> [What the task requires]
Please give the data again exactly, with no line dropped.

Records from a data collection
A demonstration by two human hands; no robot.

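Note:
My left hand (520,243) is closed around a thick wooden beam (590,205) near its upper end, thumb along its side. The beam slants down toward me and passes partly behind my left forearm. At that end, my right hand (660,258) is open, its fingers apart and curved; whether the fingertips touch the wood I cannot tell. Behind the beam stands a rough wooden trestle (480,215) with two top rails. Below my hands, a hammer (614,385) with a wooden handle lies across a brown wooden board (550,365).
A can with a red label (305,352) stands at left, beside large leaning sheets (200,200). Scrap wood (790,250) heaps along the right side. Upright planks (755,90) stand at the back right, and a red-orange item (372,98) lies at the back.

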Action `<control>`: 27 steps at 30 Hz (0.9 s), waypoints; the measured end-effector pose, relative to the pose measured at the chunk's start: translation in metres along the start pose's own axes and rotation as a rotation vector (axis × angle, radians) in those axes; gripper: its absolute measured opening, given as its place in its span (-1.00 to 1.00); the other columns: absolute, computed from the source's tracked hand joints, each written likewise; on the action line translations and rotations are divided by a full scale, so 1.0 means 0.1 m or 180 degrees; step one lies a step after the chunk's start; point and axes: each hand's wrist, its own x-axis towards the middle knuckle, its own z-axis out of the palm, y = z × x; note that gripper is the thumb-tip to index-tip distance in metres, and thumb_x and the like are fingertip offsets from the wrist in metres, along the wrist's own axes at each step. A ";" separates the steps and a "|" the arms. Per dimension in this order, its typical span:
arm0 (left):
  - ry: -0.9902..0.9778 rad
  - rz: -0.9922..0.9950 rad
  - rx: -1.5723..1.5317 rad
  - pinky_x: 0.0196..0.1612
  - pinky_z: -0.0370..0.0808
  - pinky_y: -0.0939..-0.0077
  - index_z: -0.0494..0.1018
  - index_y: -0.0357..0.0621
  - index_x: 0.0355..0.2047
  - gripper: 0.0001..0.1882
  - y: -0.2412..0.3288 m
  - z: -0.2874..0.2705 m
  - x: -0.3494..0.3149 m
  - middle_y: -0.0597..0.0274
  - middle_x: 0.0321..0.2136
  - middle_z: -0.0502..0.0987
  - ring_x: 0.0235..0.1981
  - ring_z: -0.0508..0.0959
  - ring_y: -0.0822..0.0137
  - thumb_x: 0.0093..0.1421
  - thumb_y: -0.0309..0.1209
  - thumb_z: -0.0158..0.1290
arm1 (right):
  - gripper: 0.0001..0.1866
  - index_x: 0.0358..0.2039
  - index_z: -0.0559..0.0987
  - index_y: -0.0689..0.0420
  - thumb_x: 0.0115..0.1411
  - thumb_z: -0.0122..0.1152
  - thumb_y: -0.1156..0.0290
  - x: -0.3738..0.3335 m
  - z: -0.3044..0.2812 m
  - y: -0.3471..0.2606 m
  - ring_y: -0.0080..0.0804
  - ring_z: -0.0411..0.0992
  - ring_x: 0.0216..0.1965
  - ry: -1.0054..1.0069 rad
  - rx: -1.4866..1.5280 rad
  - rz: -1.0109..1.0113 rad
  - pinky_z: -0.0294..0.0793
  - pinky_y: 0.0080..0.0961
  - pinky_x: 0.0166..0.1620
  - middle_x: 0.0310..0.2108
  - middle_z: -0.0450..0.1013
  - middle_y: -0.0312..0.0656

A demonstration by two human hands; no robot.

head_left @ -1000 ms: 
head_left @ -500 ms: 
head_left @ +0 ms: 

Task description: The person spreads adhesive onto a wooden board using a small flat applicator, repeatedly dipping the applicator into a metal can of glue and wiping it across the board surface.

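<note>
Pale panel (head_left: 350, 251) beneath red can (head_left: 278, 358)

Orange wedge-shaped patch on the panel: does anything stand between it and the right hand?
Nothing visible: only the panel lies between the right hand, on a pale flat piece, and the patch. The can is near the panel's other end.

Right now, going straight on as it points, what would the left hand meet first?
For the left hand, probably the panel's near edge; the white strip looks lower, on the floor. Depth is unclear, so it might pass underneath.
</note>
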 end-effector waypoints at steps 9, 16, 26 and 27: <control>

> [Answer to this exercise]
A demonstration by two human hands; no robot.

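Note:
My left hand (520,243) is closed around a thick wooden beam (590,205) near its upper end, thumb along its side. The beam slants down toward me and passes partly behind my left forearm. At that end, my right hand (660,258) is open, its fingers apart and curved; whether the fingertips touch the wood I cannot tell. Behind the beam stands a rough wooden trestle (480,215) with two top rails. Below my hands, a hammer (614,385) with a wooden handle lies across a brown wooden board (550,365).
A can with a red label (305,352) stands at left, beside large leaning sheets (200,200). Scrap wood (790,250) heaps along the right side. Upright planks (755,90) stand at the back right, and a red-orange item (372,98) lies at the back.
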
Action `<control>`: 27 steps at 30 Hz (0.9 s), waypoints; the measured end-effector pose, relative to the pose measured at the chunk's start: translation in metres along the start pose's own axes and rotation as a rotation vector (axis × angle, radians) in those axes; gripper: its absolute measured opening, given as its place in its span (-1.00 to 1.00); the other columns: absolute, computed from the source's tracked hand joints, each written likewise; on the action line translations and rotations are divided by a full scale, so 1.0 means 0.1 m or 180 degrees; step one lies a step after the chunk's start; point and axes: each hand's wrist, its own x-axis towards the middle knuckle, its own z-axis out of the palm, y = z × x; note that gripper is the thumb-tip to index-tip distance in metres, and thumb_x and the like are fingertip offsets from the wrist in metres, along the wrist's own axes at each step. A ";" separates the steps and a "|" the arms. Per dimension in this order, its typical span:
arm0 (left):
  - ry: -0.9902..0.9778 rad
  - rz: -0.9922..0.9950 rad
  - rx: -1.5723..1.5317 rad
  - pinky_x: 0.0196..0.1612
  - pinky_z: -0.0370..0.0808
  - pinky_y: -0.0939..-0.0077
  - index_z: -0.0494..0.1018
  - index_y: -0.0357..0.0621
  - index_x: 0.0355..0.2047
  - gripper: 0.0001..0.1882
  - y: -0.2412..0.3288 m
  - z: -0.2874..0.2705 m
  - x: -0.3494..0.3149 m
  - middle_y: -0.0597..0.0274
  - middle_x: 0.0321..0.2136
  - middle_z: -0.0502..0.0987
  - ring_x: 0.0235..0.1981
  - ring_z: -0.0508..0.0959
  - ring_y: -0.0822..0.0137
  - thumb_x: 0.0093..0.1421
  - thumb_y: -0.0309..0.1209
  - thumb_z: -0.0158..0.1290
arm1 (right):
  - gripper: 0.0001..0.1866
  - index_x: 0.0358..0.2039
  - index_z: -0.0559..0.0987
  - index_y: -0.0689..0.0420
  - thumb_x: 0.0115..0.1411
  - thumb_z: -0.0122..0.1152
  - thumb_y: -0.1156..0.0290
  - x: -0.3738..0.3335 m
  - z: -0.3044..0.2812 m
  - y: -0.3471..0.2606 m
  - ring_y: -0.0080..0.0804
  - ring_z: -0.0411..0.0992
  - ring_x: 0.0216..0.1965
  - ry: -1.0054..1.0069 rad
  - rx: -1.4866..1.5280 rad
  - rz: -1.0109..1.0113 rad
  - pinky_z: -0.0294..0.0793
  - pinky_y: 0.0080..0.0961
  - pinky_x: 0.0166..0.1620
  - middle_x: 0.0310..0.2108
  - middle_z: -0.0450..0.1013
  - middle_y: -0.0312..0.0656

A demonstration by two human hands; no robot.

head_left @ -1000 ms: 
head_left @ -500 ms: 
head_left @ +0 ms: 

Task description: The person spreads adhesive onto a wooden board using a small flat applicator, repeatedly dipping the applicator into a metal can of glue and wiping it across the board surface.

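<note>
Pale panel (head_left: 350, 251) beneath red can (head_left: 278, 358)

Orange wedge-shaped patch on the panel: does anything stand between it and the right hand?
Nothing visible: only the panel lies between the right hand, on a pale flat piece, and the patch. The can is near the panel's other end.

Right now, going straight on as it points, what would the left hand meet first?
For the left hand, probably the panel's near edge; the white strip looks lower, on the floor. Depth is unclear, so it might pass underneath.
</note>
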 end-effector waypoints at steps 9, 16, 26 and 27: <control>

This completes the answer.